Report each line from the data below that holds the word "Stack".

(EXCERPTED RECORDS Opens)

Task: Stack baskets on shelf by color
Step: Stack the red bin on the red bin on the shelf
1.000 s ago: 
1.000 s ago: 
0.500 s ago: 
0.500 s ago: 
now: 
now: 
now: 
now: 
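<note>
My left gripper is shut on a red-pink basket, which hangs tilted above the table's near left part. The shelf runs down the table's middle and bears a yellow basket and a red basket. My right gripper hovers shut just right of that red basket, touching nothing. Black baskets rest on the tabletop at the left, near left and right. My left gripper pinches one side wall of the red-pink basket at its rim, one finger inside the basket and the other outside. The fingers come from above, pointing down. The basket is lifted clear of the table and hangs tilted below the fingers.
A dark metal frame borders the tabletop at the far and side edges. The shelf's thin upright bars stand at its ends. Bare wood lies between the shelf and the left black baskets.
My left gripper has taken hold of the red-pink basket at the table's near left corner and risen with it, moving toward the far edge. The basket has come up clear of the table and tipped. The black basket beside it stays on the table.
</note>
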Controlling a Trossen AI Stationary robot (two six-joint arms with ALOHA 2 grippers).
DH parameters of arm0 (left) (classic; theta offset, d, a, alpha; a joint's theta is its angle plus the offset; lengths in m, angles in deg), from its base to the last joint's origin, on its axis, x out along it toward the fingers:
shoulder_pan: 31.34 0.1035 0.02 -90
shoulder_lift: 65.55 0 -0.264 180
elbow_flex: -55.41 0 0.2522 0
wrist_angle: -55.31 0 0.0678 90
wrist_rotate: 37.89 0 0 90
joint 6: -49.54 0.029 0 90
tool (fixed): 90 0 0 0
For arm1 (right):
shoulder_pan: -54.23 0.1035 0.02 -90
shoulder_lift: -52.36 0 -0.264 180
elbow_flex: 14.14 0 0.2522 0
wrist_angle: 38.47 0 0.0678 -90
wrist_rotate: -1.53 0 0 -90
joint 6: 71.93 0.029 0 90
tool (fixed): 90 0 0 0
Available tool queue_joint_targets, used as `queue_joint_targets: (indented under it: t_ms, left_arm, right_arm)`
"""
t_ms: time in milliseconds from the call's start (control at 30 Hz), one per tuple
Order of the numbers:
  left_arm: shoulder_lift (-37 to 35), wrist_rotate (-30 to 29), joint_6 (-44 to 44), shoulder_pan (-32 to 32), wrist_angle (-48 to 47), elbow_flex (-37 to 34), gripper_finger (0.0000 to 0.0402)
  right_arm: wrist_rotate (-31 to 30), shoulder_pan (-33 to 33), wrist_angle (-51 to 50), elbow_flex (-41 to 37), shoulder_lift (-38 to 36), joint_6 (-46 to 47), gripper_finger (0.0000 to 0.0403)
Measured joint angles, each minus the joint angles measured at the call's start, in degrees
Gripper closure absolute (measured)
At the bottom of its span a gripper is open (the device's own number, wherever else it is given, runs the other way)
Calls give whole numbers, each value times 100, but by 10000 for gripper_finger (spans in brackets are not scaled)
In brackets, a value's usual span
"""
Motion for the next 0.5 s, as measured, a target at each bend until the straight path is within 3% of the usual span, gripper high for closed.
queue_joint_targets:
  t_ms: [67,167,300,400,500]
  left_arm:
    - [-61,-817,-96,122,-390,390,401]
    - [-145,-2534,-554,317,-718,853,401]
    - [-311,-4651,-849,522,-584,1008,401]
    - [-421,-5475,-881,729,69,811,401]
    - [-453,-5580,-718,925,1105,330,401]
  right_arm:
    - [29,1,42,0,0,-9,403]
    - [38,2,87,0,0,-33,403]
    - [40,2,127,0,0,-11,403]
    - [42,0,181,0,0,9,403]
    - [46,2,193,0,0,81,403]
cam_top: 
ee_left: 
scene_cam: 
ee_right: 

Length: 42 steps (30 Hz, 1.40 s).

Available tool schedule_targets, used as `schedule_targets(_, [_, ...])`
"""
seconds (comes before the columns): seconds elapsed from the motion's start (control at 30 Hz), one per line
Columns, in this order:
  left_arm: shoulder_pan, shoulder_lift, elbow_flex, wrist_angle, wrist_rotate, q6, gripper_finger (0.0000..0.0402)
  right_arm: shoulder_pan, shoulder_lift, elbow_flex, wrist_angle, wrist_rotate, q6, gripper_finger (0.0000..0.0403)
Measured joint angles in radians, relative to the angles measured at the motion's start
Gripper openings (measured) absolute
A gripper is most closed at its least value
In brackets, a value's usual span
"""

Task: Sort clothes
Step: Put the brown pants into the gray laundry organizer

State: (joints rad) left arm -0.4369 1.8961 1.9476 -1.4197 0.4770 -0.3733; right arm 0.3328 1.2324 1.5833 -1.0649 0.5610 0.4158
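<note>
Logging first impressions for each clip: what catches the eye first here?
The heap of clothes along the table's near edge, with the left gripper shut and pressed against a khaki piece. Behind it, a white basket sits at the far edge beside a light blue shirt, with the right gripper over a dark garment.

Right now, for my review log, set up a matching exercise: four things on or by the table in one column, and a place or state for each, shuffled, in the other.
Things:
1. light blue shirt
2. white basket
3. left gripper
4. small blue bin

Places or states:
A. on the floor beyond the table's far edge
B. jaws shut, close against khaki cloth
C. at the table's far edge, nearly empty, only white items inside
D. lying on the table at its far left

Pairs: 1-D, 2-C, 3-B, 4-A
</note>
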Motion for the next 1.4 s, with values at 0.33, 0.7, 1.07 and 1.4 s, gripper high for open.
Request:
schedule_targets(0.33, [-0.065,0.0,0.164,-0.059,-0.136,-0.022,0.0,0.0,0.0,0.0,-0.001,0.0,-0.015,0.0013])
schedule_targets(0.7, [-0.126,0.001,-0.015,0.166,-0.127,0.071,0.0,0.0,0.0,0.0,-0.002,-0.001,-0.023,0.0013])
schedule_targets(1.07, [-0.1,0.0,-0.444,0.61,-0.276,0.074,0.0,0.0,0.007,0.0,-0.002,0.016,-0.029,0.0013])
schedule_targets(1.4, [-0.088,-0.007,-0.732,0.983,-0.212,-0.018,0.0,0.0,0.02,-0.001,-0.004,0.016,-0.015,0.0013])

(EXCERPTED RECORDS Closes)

*RESPONSE FOR THIS EXERCISE:*
Task: Stack baskets on shelf by color
Step: Stack the red bin on the red bin on the shelf

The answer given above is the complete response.